╭─ Raw data

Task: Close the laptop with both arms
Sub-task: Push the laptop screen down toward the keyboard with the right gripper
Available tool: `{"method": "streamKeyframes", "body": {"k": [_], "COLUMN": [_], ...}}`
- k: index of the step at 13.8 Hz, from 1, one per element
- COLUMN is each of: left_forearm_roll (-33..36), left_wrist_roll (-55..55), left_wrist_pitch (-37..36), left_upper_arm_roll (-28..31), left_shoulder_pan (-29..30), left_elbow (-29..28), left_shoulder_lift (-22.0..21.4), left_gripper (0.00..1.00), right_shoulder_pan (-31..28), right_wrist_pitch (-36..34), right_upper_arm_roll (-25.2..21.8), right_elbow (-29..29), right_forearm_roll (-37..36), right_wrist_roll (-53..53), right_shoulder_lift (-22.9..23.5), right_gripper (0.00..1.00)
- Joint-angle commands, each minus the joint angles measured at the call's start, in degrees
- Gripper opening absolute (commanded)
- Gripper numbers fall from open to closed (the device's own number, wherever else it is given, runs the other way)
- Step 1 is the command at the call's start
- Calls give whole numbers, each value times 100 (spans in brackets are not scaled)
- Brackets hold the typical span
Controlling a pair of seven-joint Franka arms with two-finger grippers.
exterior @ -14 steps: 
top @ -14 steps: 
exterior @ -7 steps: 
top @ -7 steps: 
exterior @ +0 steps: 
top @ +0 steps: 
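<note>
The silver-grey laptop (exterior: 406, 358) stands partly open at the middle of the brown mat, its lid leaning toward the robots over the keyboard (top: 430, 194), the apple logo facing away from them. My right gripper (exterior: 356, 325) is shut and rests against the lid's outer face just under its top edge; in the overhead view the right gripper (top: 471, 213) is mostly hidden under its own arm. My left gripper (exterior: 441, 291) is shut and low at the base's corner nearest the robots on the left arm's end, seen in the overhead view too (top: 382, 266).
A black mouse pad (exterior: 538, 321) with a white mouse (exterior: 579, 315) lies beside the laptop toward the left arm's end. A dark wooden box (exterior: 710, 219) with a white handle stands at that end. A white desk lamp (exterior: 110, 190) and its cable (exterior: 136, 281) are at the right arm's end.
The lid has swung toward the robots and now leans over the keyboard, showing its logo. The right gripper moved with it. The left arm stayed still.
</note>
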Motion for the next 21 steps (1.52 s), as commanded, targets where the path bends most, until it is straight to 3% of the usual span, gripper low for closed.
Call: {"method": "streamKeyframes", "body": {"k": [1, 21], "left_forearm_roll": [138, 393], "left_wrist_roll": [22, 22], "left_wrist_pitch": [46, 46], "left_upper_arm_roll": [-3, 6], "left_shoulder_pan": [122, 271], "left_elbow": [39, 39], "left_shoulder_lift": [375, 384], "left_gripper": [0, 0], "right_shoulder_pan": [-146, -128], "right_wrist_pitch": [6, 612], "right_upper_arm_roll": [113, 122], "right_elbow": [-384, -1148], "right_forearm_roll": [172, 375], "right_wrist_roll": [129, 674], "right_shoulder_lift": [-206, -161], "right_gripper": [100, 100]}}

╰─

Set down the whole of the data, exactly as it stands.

# Solution to this problem:
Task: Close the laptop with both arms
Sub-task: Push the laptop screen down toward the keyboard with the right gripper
Available tool: `{"method": "streamKeyframes", "body": {"k": [_], "COLUMN": [_], ...}}`
- k: index of the step at 13.8 Hz, from 1, one per element
- COLUMN is each of: left_forearm_roll (-33..36), left_wrist_roll (-55..55), left_wrist_pitch (-37..36), left_upper_arm_roll (-28..31), left_shoulder_pan (-29..30), left_elbow (-29..28), left_shoulder_lift (-22.0..21.4), left_gripper (0.00..1.00), right_shoulder_pan (-31..28), right_wrist_pitch (-36..34), right_upper_arm_roll (-25.2..21.8), right_elbow (-29..29), right_forearm_roll (-37..36), right_wrist_roll (-53..53), right_shoulder_lift (-22.9..23.5), right_gripper (0.00..1.00)
- Joint-angle commands, each minus the joint angles measured at the call's start, in degrees
- Gripper opening absolute (commanded)
- Gripper numbers fall from open to closed (the device's own number, wherever else it is given, runs the other way)
- Step 1 is the command at the call's start
- Calls give whole numbers, each value times 100 (spans in brackets are not scaled)
- Brackets hold the typical span
Controlling a pair of seven-joint Franka arms with two-finger grippers.
exterior @ -14 steps: 
top @ -14 steps: 
exterior @ -7 steps: 
top @ -7 steps: 
exterior @ +0 steps: 
top @ +0 steps: 
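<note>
The silver-grey laptop (exterior: 406, 358) stands partly open at the middle of the brown mat, its lid leaning toward the robots over the keyboard (top: 430, 194), the apple logo facing away from them. My right gripper (exterior: 356, 325) is shut and rests against the lid's outer face just under its top edge; in the overhead view the right gripper (top: 471, 213) is mostly hidden under its own arm. My left gripper (exterior: 441, 291) is shut and low at the base's corner nearest the robots on the left arm's end, seen in the overhead view too (top: 382, 266).
A black mouse pad (exterior: 538, 321) with a white mouse (exterior: 579, 315) lies beside the laptop toward the left arm's end. A dark wooden box (exterior: 710, 219) with a white handle stands at that end. A white desk lamp (exterior: 110, 190) and its cable (exterior: 136, 281) are at the right arm's end.
The lid has swung toward the robots and now leans over the keyboard, showing its logo. The right gripper moved with it. The left arm stayed still.
</note>
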Motion for the next 21 steps (1.52 s), as commanded, targets where the path bends most, until it is straight to 3% of the usual span, gripper low for closed.
Call: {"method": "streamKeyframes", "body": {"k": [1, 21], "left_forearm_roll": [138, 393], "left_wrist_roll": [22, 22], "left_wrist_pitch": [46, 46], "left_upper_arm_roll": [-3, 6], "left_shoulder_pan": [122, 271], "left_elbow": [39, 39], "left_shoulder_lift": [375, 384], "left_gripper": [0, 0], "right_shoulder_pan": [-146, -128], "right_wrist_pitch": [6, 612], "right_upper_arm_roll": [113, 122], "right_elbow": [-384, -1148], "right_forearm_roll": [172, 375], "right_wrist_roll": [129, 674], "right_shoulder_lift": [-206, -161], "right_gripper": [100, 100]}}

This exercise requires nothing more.